We used ARLEQUIN 3.5 software [45] for AMOVA and pairwise F ST values. Both AMOVA and F ST used Tamura & Nei genetic distance [46] with gamma correction for heterogeneity of mutation rates.

Population demography

The time of divergence was estimated using a strict-clock Bayesian approach in BEASTv1.8.0 [47], with the GTR + G substitution model suggested by JMODELTEST 2.1.4 software [43], with Yule prior approach, and a random starting tree. In the absence of a fossil record of schizothoracines, we used the divergence-time estimates from He et al. [34] for an internal time calibration on branching point: D. maculatus vs. G. dybowskii (7.77 ± 0.51 Mya). Another calibration point was based on the European fossil records of the genus Barbus, species B. barbus from the Pliocene period (15–11 million years ago, Ma) [36, 48, 49]. The analysis included three independent MCMC runs sampled every 1000 generations for 30 million generations with 20 % of samples discarded as burn-in. The effective sample size for parameter estimates and convergence was checked using TRACER1.5 [50]. The corresponding tree files were merged with LOGCOMBINER v1.8.0, and trees were summarized using TREEANNOTATOR v1.8.0, two software programs distributed within the BEAST package [47]. Trees were visualized in FIGTREE 1.4 [51].

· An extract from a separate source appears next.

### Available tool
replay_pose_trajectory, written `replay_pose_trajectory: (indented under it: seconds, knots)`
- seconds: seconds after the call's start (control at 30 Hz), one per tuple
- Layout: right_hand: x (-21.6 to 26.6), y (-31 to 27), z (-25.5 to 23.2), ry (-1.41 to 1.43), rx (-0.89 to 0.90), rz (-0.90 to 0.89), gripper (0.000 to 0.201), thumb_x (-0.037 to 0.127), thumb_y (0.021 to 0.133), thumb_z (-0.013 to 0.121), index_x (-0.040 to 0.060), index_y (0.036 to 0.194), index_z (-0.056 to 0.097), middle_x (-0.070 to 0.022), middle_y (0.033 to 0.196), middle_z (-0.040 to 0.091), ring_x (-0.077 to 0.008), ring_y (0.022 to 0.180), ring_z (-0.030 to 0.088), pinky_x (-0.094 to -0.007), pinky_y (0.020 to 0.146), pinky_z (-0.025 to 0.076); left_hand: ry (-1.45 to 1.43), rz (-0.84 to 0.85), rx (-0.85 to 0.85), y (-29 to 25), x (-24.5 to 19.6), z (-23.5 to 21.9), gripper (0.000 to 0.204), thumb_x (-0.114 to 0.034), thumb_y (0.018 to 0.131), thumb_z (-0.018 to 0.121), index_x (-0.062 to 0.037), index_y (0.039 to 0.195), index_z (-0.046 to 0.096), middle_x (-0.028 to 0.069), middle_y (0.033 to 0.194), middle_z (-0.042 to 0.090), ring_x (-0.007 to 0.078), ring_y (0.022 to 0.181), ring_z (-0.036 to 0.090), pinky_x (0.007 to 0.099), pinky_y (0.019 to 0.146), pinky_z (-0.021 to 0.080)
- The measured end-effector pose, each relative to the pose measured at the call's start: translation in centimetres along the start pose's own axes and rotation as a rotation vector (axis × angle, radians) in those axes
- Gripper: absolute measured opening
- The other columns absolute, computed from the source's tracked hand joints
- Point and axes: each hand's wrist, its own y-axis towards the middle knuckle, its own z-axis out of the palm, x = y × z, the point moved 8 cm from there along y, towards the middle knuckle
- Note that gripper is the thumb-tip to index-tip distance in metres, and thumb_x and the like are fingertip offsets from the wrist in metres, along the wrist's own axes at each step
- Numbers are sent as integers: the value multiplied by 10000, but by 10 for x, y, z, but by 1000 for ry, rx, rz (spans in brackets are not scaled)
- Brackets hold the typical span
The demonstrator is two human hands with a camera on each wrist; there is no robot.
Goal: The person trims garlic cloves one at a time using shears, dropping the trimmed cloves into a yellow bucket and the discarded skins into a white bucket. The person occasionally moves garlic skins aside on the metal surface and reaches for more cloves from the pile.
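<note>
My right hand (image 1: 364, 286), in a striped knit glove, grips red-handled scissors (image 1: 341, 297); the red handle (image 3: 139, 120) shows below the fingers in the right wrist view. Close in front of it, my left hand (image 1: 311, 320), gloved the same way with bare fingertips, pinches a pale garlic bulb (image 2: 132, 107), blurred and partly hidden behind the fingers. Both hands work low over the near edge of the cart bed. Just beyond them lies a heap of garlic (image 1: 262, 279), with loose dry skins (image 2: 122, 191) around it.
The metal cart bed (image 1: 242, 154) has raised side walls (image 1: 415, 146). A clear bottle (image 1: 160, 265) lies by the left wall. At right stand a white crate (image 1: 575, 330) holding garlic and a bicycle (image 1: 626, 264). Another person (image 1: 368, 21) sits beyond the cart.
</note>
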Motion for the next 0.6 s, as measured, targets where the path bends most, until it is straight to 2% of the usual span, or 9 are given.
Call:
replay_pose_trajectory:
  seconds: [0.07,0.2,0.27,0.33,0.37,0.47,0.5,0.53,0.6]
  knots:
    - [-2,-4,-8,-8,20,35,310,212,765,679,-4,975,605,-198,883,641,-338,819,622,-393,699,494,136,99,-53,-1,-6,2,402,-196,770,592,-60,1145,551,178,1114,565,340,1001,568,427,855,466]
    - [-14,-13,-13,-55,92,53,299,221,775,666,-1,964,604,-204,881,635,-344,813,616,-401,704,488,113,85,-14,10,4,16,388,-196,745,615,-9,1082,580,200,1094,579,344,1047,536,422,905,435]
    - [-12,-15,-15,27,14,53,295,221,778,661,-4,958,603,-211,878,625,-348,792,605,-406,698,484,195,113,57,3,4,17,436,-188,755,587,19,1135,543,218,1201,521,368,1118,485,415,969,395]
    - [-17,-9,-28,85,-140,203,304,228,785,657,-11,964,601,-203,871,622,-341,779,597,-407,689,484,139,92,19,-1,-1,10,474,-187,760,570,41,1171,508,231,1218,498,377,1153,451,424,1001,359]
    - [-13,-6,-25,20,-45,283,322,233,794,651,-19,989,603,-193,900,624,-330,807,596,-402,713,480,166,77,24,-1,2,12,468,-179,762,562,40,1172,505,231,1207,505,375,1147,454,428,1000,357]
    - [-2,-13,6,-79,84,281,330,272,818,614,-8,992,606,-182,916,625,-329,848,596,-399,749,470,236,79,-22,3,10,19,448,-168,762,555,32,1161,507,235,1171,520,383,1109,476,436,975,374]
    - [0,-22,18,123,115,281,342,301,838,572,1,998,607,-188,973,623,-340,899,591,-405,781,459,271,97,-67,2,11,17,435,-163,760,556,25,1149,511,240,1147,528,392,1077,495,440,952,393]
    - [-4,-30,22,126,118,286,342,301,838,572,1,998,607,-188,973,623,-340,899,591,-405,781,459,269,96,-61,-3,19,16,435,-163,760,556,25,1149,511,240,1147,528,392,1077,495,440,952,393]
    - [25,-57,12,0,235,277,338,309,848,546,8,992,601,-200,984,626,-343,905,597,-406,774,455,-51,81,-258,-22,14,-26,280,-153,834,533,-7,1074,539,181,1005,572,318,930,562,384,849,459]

We used three different approaches to assess demographic history. These included two neutrality statistics, Tajima’s D and Fu’s Fs [52, 53], calculated with 5000 permutations in ARLEQUIN 3.5 [54]. The negative values for these indices are consistent with population expansion. To evaluate the timing of any expansion, we used BSP obtained with BEASTv1.8.0 [47] derived with three independent runs (30 million simulations; first 10 % as burn-in). Both log files and tree files were analyzed using TRACER1.5 [50]; effective sample size for all parameters was more than 200. The results were consistent across runs. We then ran these analyses under the GTR + G model, with a strict molecular clock. The substitution rate for combined three mtDNA genes was estimated from the previously described analysis of divergence times to be 0.82 % per Mya with a 95 % highest posterior density (HPD) of (0.69, 0.91). We could not run BSPs for Kashgar and Hotan River population due to the small number of samples available (<10).